▶ **Instructions for the task**
Output a character-exact copy of the data, images removed.

++++++++

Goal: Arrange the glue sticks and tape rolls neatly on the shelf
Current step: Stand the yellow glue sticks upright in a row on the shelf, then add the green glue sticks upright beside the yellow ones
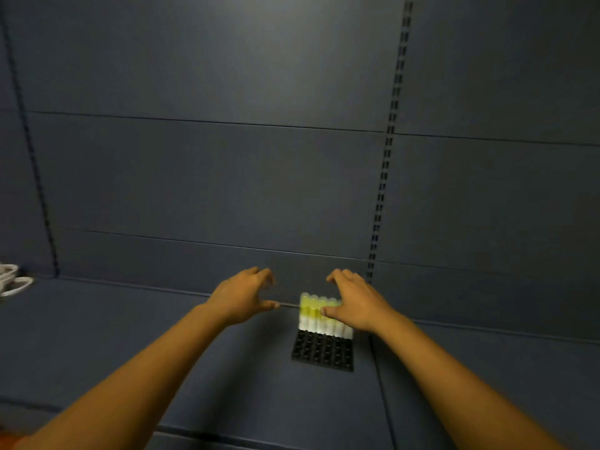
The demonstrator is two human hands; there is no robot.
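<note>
Shelf [130, 336]: dark blue-grey board, running the full width, bare across its left and near parts; a seam crosses it front to back just right of the tray.

Far left edge: white looped items [11, 280], blurred and cut off by the frame, lying on the shelf well apart from both hands.

Back panel [211, 173]: same dark colour, meeting the shelf at a straight line behind the hands, with horizontal seams.

Left hand [242, 295]: above the shelf near the back line, fingers spread and loosely curled, holding nothing, apart from the glue sticks with bare shelf between.

Glue sticks [316, 315]: a tight block with white bodies and yellow-green upper parts, standing in the far rows of the tray, near the back panel.

Tray [323, 352]: black, with rows of round sockets; its near rows are unfilled.

Right hand [354, 302]: over the right side of the block, thumb touching the sticks, fingers arched wide over the far side; whether they grip cannot be told.

Slotted upright [386, 164]: rises in the back panel just behind the right hand.
</note>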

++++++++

▶ **Answer for this exercise**
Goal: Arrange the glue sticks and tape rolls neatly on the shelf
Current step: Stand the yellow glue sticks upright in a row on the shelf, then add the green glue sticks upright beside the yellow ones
The demonstrator is two human hands; there is no robot.
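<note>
Shelf [130, 336]: dark blue-grey board, running the full width, bare across its left and near parts; a seam crosses it front to back just right of the tray.

Far left edge: white looped items [11, 280], blurred and cut off by the frame, lying on the shelf well apart from both hands.

Back panel [211, 173]: same dark colour, meeting the shelf at a straight line behind the hands, with horizontal seams.

Left hand [242, 295]: above the shelf near the back line, fingers spread and loosely curled, holding nothing, apart from the glue sticks with bare shelf between.

Glue sticks [316, 315]: a tight block with white bodies and yellow-green upper parts, standing in the far rows of the tray, near the back panel.

Tray [323, 352]: black, with rows of round sockets; its near rows are unfilled.

Right hand [354, 302]: over the right side of the block, thumb touching the sticks, fingers arched wide over the far side; whether they grip cannot be told.

Slotted upright [386, 164]: rises in the back panel just behind the right hand.
</note>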

This output has come to an end.